Through The Looking Glass: A Dialogue between Dan Graham and Larry Bell installation view. Image © Conor Smyth
Planning Studio, Chelsea College of Arts, January 2020.
Curated by Carolina Fontes, Conor Smyth, Jiachuan Wang, Yi Wang, Zhe Wu, Han Yan, Shu Zhang and Jiashu Zou – MA Curating & Collections 2019/20
Through The Looking Glass: A Dialogue between Dan Graham and Larry Bell is a speculative exhibition proposal on show in the MA Curating and Collection departments Planning Studio, a planning space for displaying research located on the first floor of Block D at Chelsea College of Arts, UAL. This project is in response to the Planning Studio project brief which was to work on a speculative proposal for an exhibition at an existing museum or gallery. The work should include gathering data about the proposed gallery such as floor plans, remit of the gallery, history of their shows, visitor statistics etc.
With these details in mind, the group of curators chose to present an exhibition of works by Dan Graham and Larry Bell at the Hauser and Wirth Gallery in Somerset. The group exhibition will explore the influences of and creative difference between the two prolific American artist Larry Bell and Dan Graham. Bell and Graham are connected through an interest in the materials which they use and the influence that both artists had on one another’s work. In the first exhibition looking at the similarities and differences between these two hugely successful artists the curators look to highlight the impact of each artists work on the other’s practices while exploring the divergence in their interpretations. The exhibition features small scale models as well as larger works by both artists with the collection of work presented throughout the gallery spaces and in the gardens surrounding the gallery.
The following is an excerpt from our proposal:
The Planning Studio presents the show Through The Looking Glass, establishing a dialogue between the two contemporary American artists Dan Graham and Larry Bell, focusing on both indoor and outdoor three-dimensional works. This show will take place at Hauser & Wirth’s gallery space in Somerset.
The exhibition presents a selection of the two artists glass sculptural works. Larry Bell and Dan Graham focus on exploring light with the use of glass, angles and perception, showing the boundary between reality and illusion.

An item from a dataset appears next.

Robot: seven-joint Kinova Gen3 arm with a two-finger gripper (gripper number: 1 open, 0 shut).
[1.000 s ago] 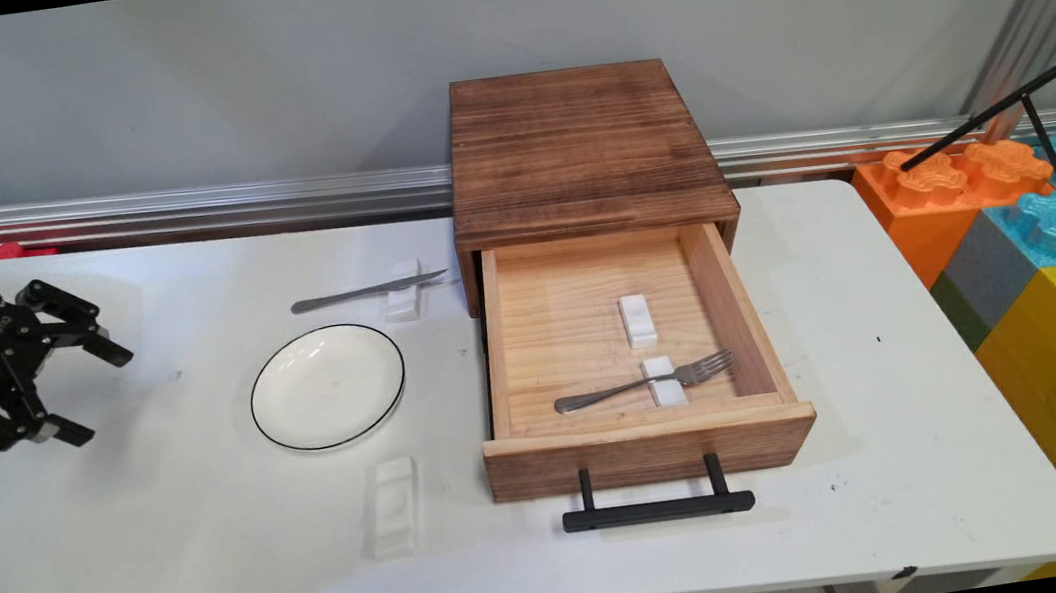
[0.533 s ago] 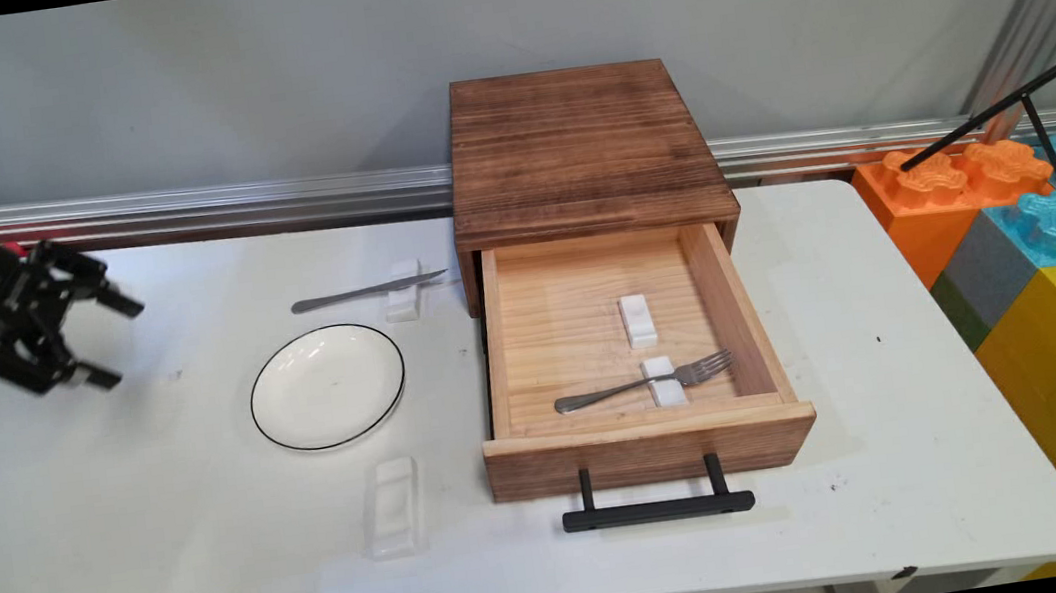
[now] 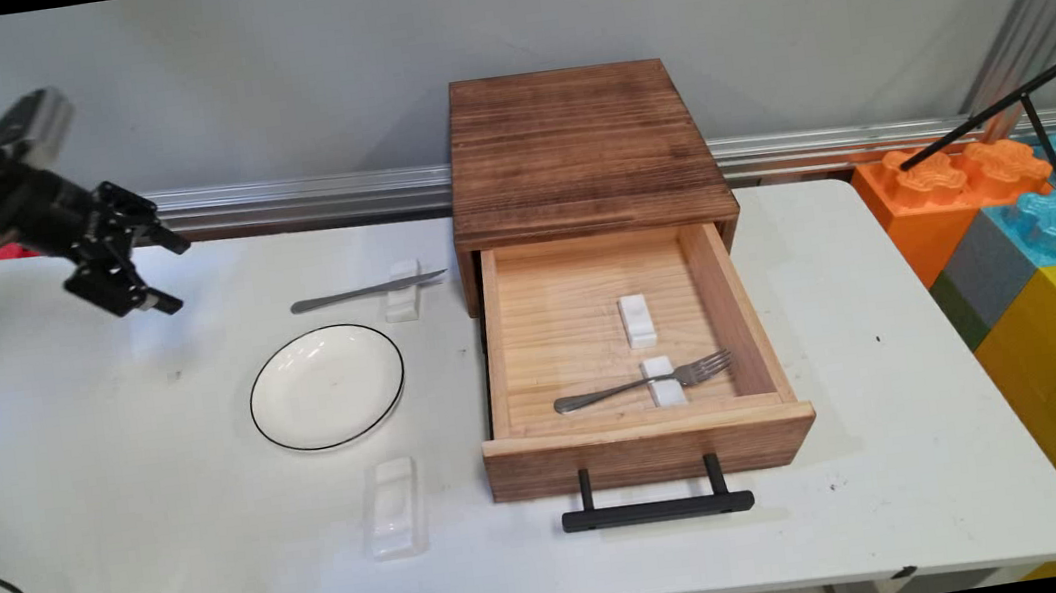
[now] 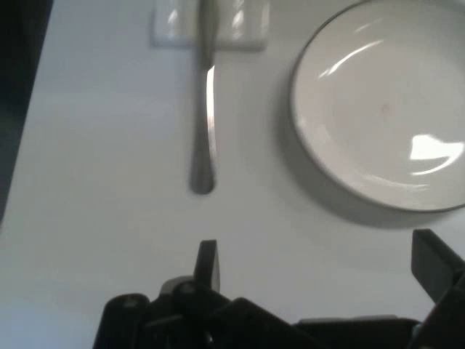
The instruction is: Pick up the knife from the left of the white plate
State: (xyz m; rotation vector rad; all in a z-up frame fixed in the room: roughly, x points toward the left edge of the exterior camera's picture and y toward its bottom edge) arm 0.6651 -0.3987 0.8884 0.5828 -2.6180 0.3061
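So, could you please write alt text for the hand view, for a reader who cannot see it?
The open, empty gripper hovers above a white table, pointing at a knife whose blade lies across a small white rest. A white plate with a dark rim sits beside the knife.

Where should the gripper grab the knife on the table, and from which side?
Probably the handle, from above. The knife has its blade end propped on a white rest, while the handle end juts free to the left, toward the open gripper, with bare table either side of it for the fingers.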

Dan Graham’s work is halfway between sculpture and architecture, producing hybrids that are on the edge of both practices. Space and light are linked in the process of observing art, which is highlighted in his works. Graham uses steel to express phenomenon, reducing ‘art to an essence in pure realism’. His use of mirrors, glasses and two-way mirrors makes the materiality of these materials uncertain. The transparency of glass is not only a false representation of reality, but also a disguise of contradiction, which deconstructs surveillance but also creates an illusion.
Larry Bell’s works are mainly about experimenting with surface and light, with the purpose of expressing feelings. His work adopts a philosophical stance, ‘examining people’s existence in the world, a kind of primal intuition’. Glass can transmit, reflect, and absorb light, and by occupying his pieces light becomes part of the subject. His use of 90-degree right angles also has a visual influence. The environment moves with the sculpture as the viewer moves around the work. Not only in reflection, but in that place between reflection, transmission and perception. The gradient light affecting aspects of the pieces are a metaphor for reality. His use of glass is the intuitive decision to create illusion, which always relates to the question: what is real and what is not?

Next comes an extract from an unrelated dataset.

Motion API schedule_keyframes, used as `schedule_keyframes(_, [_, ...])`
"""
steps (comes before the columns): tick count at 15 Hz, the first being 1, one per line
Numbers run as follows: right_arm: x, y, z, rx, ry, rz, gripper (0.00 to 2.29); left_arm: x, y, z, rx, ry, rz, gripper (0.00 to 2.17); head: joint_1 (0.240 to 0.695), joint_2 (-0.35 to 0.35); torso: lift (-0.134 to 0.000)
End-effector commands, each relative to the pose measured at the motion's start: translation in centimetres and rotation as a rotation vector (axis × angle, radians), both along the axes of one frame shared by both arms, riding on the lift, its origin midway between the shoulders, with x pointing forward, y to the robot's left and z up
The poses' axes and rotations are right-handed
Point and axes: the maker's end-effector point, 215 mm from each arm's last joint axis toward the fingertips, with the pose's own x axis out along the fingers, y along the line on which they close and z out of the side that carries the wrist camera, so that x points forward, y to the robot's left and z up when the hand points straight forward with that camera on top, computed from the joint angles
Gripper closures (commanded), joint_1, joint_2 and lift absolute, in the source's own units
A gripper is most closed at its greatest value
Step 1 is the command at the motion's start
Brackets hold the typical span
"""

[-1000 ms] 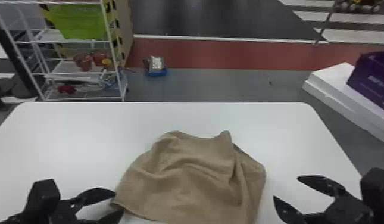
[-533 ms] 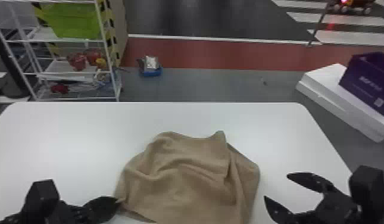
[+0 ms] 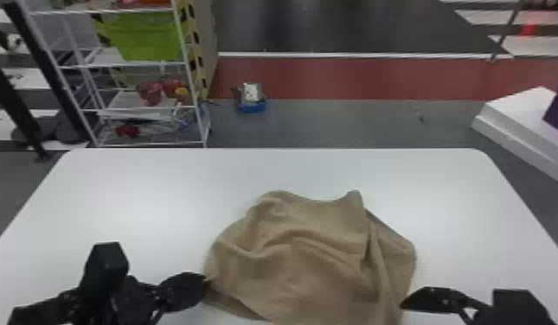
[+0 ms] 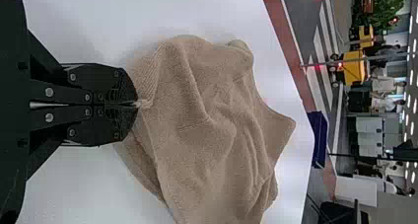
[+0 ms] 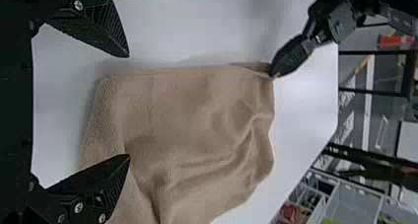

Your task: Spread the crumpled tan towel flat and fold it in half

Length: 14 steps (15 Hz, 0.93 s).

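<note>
The crumpled tan towel (image 3: 308,255) lies on the white table with ridges and folds across it. At its left edge my left gripper (image 3: 206,283) is shut on a bit of the cloth; in the left wrist view the gripper (image 4: 138,104) pinches that edge. My right gripper (image 3: 403,304) is beside the towel's near right part. In the right wrist view the same gripper (image 5: 129,105) stands wide open, one finger over the towel (image 5: 197,115) and the other over bare table.
The white table (image 3: 161,186) extends beyond the towel on both sides. Behind it stand a wire shelf (image 3: 130,103) with a green bin (image 3: 148,36), a small blue item (image 3: 251,98) on the floor, and a white box (image 3: 524,116) at the right.
My left gripper, open a second ago, has shut on the towel's left edge. The right gripper has shifted left, closer to the towel. The head view has changed slightly.
</note>
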Motion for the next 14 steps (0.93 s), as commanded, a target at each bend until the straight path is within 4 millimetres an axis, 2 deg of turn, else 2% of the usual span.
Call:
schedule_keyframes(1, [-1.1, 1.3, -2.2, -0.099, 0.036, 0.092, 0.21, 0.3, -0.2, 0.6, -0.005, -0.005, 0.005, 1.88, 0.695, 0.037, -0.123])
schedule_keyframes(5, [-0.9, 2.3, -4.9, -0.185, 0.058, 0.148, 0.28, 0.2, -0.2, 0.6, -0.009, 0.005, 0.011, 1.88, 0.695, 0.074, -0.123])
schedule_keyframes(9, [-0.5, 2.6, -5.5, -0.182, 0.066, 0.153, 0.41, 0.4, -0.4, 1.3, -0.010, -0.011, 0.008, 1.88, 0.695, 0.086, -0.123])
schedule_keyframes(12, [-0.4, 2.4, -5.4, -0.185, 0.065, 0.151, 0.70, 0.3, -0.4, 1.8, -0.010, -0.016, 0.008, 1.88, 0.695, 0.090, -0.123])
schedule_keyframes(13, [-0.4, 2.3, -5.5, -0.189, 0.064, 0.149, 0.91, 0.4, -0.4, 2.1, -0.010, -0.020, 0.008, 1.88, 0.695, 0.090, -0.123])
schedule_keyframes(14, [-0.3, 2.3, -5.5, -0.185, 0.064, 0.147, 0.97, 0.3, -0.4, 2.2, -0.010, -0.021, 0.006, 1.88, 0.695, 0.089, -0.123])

We believe Hauser & Wirth’s Somerset gallery space is a perfect location for this project due to its facilities, which suit our need to present outdoor artworks, but also due to its idyllic location, distant from urban hustle, which attributes to this exhibition a privileged feature of exclusivity. Since the works of Dan Graham and Larry Bellemphasisethe relationship among people, space and nature, we believe this is the ideal space to encourage reflection and interaction with these artworks.